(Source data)
________________________________________

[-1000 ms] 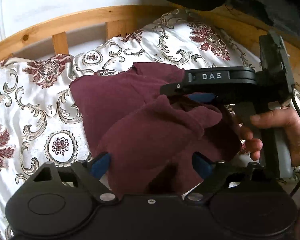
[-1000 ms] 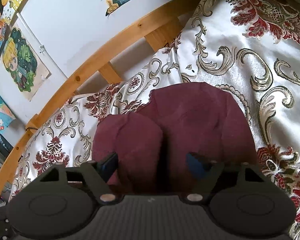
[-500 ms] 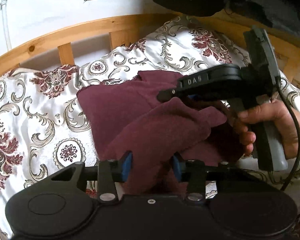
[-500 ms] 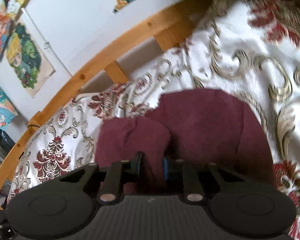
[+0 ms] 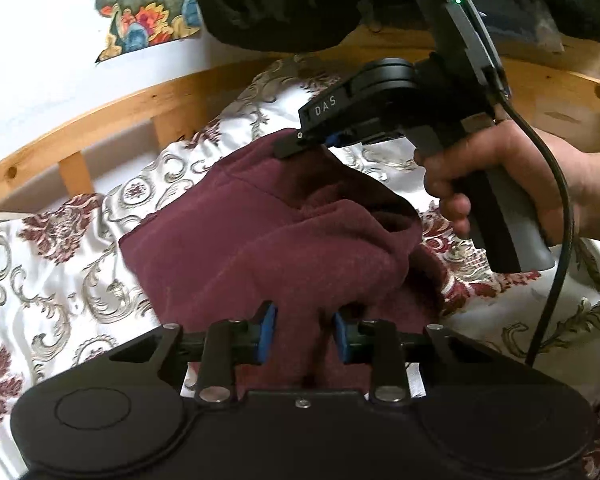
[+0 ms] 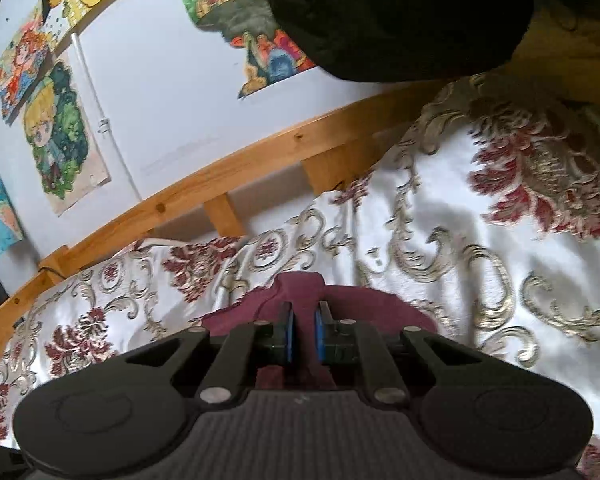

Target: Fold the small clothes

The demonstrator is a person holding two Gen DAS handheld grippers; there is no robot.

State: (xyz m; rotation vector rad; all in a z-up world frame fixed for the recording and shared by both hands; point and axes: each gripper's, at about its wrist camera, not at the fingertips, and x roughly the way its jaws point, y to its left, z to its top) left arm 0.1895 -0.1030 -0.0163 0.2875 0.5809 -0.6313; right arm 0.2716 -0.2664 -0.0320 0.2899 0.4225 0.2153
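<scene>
- Change since the earlier frames: we had both grippers spread wide over the garment a second before; by this moment both pairs of blue pads had closed onto the cloth, and the right gripper had risen, drawing its hold of fabric upward.
- Left wrist view: we saw the left gripper (image 5: pixel 302 334) with its pads pressed against a bunched fold of the maroon garment (image 5: pixel 260 236), the cloth filling the narrow gap between them. The garment lay partly on the patterned bedspread (image 5: pixel 52 276), its far portion lifted into a peak.
- Left wrist view, continued: the right gripper (image 5: pixel 290 146) entered from the right, held in the right hand (image 5: pixel 496 172), its black tip pinching the top of that raised peak. A black cable (image 5: pixel 560 216) hung down from its handle.
- Right wrist view: we saw the right gripper (image 6: pixel 303 336) with its pads nearly together, clamped on a thin ridge of the maroon garment (image 6: pixel 300 284), which rose just past the fingertips above the bedspread (image 6: pixel 440 264).
- Right wrist view, background: a wooden bed rail (image 6: pixel 220 176) ran behind the bedspread, with cartoon posters (image 6: pixel 60 136) on the wall.
</scene>
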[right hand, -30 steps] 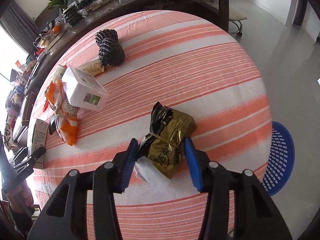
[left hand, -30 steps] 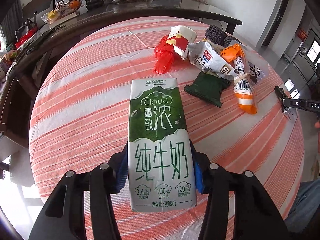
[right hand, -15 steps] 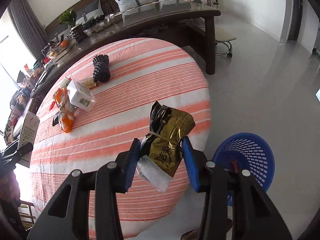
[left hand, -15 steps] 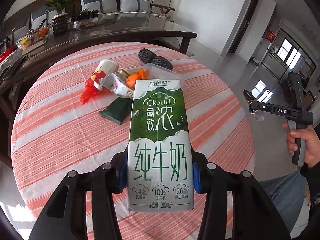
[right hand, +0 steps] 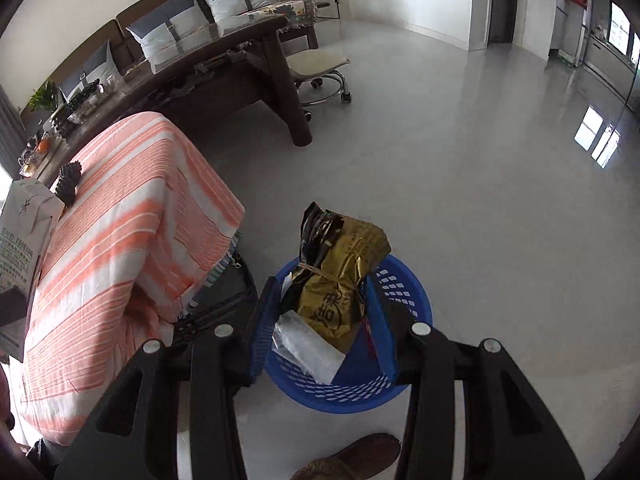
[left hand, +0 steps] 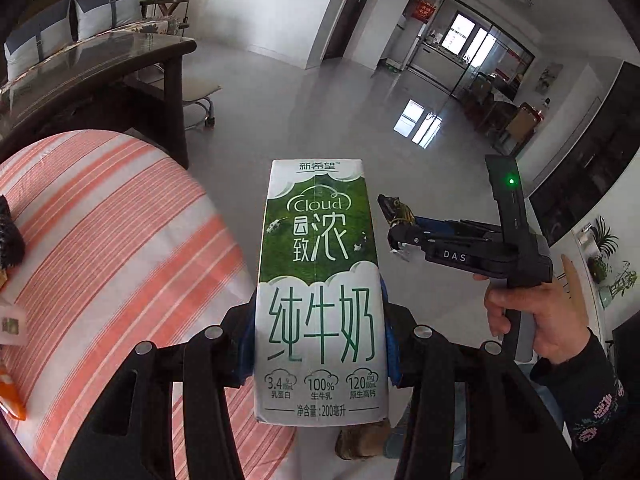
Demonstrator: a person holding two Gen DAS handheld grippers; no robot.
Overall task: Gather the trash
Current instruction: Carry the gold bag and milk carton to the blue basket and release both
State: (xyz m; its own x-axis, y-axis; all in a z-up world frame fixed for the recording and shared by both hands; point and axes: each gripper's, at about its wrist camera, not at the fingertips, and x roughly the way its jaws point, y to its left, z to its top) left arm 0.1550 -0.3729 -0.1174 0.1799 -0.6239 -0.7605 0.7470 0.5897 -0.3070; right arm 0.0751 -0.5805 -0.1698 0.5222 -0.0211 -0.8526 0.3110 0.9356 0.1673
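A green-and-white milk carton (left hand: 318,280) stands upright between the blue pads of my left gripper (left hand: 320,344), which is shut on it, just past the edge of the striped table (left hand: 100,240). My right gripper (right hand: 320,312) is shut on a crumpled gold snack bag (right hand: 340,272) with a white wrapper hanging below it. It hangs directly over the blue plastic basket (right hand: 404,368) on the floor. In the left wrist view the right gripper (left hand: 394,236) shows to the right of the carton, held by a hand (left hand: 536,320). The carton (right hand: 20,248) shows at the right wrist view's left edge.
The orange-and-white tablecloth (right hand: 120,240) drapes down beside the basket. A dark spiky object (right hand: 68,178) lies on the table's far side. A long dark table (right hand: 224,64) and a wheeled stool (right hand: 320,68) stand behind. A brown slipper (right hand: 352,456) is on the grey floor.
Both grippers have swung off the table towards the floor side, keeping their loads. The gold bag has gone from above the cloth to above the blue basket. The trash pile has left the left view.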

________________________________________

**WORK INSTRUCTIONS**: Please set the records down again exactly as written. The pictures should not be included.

**EXERCISE ANSWER**:
[-1000 ms] 
[-1000 ms] 
[-500 ms] 
[-500 ms] 
[+0 ms] 
[+0 ms] 

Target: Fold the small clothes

The demonstrator is a person holding two Gen DAS handheld grippers; there is no robot.

State: (xyz m; rotation vector rad; all in a z-up world frame fixed for the recording and shared by both hands; point and axes: each gripper's, at about its wrist camera, not at the fingertips, and x roughly the way its jaws point, y to its left, z to its top) left arm 0.1895 -0.1030 -0.0163 0.2875 0.5809 -0.6313; right arm 0.2716 -0.2664 -0.0320 0.2899 0.4225 0.2153
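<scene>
- Change since the earlier frames: we had both grippers spread wide over the garment a second before; by this moment both pairs of blue pads had closed onto the cloth, and the right gripper had risen, drawing its hold of fabric upward.
- Left wrist view: we saw the left gripper (image 5: pixel 302 334) with its pads pressed against a bunched fold of the maroon garment (image 5: pixel 260 236), the cloth filling the narrow gap between them. The garment lay partly on the patterned bedspread (image 5: pixel 52 276), its far portion lifted into a peak.
- Left wrist view, continued: the right gripper (image 5: pixel 290 146) entered from the right, held in the right hand (image 5: pixel 496 172), its black tip pinching the top of that raised peak. A black cable (image 5: pixel 560 216) hung down from its handle.
- Right wrist view: we saw the right gripper (image 6: pixel 303 336) with its pads nearly together, clamped on a thin ridge of the maroon garment (image 6: pixel 300 284), which rose just past the fingertips above the bedspread (image 6: pixel 440 264).
- Right wrist view, background: a wooden bed rail (image 6: pixel 220 176) ran behind the bedspread, with cartoon posters (image 6: pixel 60 136) on the wall.
</scene>
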[right hand, -30 steps] 
[left hand, -30 steps] 
[right hand, -15 steps] 
[left hand, -15 steps] 
[right hand, +0 steps] 
[left hand, +0 steps] 
Demonstrator: a person holding two Gen DAS handheld grippers; no robot.
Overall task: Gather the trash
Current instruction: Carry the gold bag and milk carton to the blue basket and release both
State: (xyz m; its own x-axis, y-axis; all in a z-up world frame fixed for the recording and shared by both hands; point and axes: each gripper's, at about its wrist camera, not at the fingertips, and x roughly the way its jaws point, y to its left, z to its top) left arm 0.1550 -0.3729 -0.1174 0.1799 -0.6239 -0.7605 0.7470 0.5897 -0.3070; right arm 0.0751 -0.5805 -0.1698 0.5222 -0.0211 -0.8526 0.3110 0.9356 0.1673
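A green-and-white milk carton (left hand: 318,280) stands upright between the blue pads of my left gripper (left hand: 320,344), which is shut on it, just past the edge of the striped table (left hand: 100,240). My right gripper (right hand: 320,312) is shut on a crumpled gold snack bag (right hand: 340,272) with a white wrapper hanging below it. It hangs directly over the blue plastic basket (right hand: 404,368) on the floor. In the left wrist view the right gripper (left hand: 394,236) shows to the right of the carton, held by a hand (left hand: 536,320). The carton (right hand: 20,248) shows at the right wrist view's left edge.
The orange-and-white tablecloth (right hand: 120,240) drapes down beside the basket. A dark spiky object (right hand: 68,178) lies on the table's far side. A long dark table (right hand: 224,64) and a wheeled stool (right hand: 320,68) stand behind. A brown slipper (right hand: 352,456) is on the grey floor.
Both grippers have swung off the table towards the floor side, keeping their loads. The gold bag has gone from above the cloth to above the blue basket. The trash pile has left the left view.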

With this, the exercise is finished.